I really like & agree with this point!
However, doesn't every alcoholic ALWAYS feel like the victim, all the time - any time they have to suffer the consequences of their actions? (For example, this last bender, when he spent all Christmas week drunk, it was MY fault, because he was depressed, because I didn't include him in all my family's Christmas festivities, not his choice, because he had driven the children to a public place drunk and high and then PASSED OUT in front of 3,000 people!)

HAHAHAHAHAHAHAHAHAHAHAHAHA!!!!!!!!!!!!!!!!!!!!!!!!!!!!!!!
(Need I even clarify why I am laughing???)

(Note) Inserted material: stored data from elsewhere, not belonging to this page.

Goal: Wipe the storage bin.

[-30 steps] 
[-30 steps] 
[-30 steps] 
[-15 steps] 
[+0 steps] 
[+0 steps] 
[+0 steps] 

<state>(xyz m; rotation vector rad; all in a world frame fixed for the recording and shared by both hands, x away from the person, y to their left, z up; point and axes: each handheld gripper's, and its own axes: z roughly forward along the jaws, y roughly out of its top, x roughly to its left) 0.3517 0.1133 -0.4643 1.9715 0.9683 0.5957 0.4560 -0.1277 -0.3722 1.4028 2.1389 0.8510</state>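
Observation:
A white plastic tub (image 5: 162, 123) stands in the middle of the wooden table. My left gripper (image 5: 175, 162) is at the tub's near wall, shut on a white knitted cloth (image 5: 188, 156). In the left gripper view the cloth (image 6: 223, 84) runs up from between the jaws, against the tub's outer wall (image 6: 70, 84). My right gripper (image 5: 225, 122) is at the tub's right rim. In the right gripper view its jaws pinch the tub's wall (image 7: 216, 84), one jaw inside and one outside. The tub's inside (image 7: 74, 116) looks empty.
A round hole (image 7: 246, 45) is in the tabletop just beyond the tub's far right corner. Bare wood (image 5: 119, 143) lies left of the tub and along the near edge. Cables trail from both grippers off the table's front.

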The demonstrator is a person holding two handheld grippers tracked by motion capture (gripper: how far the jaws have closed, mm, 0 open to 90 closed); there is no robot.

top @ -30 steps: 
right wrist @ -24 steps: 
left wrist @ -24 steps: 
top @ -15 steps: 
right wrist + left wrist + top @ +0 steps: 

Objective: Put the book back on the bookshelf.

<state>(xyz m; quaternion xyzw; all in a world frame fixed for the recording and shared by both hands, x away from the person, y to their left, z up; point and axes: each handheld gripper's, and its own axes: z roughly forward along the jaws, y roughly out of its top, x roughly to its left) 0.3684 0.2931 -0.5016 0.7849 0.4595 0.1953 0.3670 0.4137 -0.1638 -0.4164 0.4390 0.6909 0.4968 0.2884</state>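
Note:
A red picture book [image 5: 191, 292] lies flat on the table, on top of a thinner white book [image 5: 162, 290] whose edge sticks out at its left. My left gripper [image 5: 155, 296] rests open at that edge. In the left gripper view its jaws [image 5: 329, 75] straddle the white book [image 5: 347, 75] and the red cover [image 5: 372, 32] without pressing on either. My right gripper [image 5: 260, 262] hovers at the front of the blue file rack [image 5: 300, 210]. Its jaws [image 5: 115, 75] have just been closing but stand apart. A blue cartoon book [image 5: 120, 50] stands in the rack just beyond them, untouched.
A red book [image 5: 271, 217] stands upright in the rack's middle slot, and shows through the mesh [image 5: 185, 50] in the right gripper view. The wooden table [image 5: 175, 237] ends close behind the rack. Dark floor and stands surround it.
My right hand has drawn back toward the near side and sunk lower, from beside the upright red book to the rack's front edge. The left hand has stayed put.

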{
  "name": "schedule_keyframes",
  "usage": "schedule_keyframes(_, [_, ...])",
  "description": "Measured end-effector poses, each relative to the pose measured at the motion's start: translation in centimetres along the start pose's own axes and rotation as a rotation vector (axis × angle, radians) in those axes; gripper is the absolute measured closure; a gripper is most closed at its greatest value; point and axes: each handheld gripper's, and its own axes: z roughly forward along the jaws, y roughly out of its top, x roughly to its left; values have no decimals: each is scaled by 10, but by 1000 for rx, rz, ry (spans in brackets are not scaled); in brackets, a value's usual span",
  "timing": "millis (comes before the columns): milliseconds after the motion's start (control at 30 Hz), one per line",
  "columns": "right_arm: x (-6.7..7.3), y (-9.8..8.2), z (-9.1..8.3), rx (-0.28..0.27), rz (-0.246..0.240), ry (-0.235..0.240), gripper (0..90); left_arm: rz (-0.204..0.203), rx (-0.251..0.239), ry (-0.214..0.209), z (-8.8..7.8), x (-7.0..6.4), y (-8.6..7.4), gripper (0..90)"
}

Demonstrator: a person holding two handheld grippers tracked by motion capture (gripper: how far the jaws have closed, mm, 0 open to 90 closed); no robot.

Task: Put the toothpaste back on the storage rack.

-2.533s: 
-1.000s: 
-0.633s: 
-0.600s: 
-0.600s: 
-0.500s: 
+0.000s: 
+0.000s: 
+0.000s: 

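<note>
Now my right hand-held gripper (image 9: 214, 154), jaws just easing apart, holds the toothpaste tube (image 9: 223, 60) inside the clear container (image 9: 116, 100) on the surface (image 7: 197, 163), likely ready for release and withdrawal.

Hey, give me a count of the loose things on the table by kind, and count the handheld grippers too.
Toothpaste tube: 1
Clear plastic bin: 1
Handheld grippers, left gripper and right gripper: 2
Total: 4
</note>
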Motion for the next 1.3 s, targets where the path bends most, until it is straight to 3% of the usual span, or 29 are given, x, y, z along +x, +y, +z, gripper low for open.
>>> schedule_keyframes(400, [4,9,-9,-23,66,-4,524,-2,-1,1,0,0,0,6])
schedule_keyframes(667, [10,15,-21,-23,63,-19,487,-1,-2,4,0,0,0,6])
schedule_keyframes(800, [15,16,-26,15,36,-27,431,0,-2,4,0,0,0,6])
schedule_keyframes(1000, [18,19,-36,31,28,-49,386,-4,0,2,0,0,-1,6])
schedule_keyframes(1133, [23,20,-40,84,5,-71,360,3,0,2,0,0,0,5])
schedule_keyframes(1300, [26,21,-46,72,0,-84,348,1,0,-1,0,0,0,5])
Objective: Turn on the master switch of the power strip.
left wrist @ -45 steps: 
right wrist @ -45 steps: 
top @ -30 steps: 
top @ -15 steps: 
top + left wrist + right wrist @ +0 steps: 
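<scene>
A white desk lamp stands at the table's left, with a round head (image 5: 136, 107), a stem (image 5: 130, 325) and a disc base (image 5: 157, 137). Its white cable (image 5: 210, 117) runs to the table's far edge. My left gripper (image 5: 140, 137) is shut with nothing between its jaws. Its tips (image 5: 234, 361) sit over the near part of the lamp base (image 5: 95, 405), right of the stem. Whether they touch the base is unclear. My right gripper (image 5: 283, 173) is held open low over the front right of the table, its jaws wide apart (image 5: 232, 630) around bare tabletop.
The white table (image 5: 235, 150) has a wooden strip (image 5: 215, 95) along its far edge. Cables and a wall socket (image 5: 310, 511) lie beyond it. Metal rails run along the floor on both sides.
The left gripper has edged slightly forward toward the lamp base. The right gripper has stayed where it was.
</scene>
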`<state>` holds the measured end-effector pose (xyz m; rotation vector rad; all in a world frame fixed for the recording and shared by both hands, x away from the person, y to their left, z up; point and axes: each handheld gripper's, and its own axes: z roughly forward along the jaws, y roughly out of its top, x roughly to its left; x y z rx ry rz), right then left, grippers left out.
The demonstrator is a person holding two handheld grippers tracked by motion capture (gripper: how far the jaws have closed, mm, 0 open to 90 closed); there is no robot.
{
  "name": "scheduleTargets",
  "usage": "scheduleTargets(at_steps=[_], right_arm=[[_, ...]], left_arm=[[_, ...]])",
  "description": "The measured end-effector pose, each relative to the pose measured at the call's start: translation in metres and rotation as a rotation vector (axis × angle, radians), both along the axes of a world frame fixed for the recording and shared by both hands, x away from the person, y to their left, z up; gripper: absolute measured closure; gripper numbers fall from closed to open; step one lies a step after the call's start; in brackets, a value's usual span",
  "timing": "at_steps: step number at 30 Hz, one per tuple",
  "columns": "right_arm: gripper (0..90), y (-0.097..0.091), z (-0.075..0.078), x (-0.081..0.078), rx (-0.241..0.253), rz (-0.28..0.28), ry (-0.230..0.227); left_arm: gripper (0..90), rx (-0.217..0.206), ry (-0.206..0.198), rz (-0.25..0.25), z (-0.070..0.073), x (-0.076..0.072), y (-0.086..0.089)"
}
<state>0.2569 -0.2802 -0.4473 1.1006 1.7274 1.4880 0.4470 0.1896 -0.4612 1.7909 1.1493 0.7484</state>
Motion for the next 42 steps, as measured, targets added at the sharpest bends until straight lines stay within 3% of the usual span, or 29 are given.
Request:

Might one think that after 20 years of this sh**, I possibly:
1 - have given him every ultimatum in the book?
2 - believe it IS deliberate neglect?
3 - am already at the point where my marriage can't go on?
4 - want to leave him NOW with the view of divorcing him?

No it doesn't.

See "HAHAHAHA" above.

Yet even knowing all this, it threw me into a funk of despair because I just want everyone to applaud and agree and even help. (My tap-dancing, people pleasing again.)

On top of this, my 17 year old - whom I'll call "Drummer" (he marches to the beat of his own drum, that one), came to me last night with tears brimming in his eyes. Although he knows it is time for divorce and although he knows it was dad's choice, he is still heartbroken and he still can't help thinking that I am quitting!!!! He wasn't trying to be mean and he knew he wasn't being logical, but that was how he was feeling.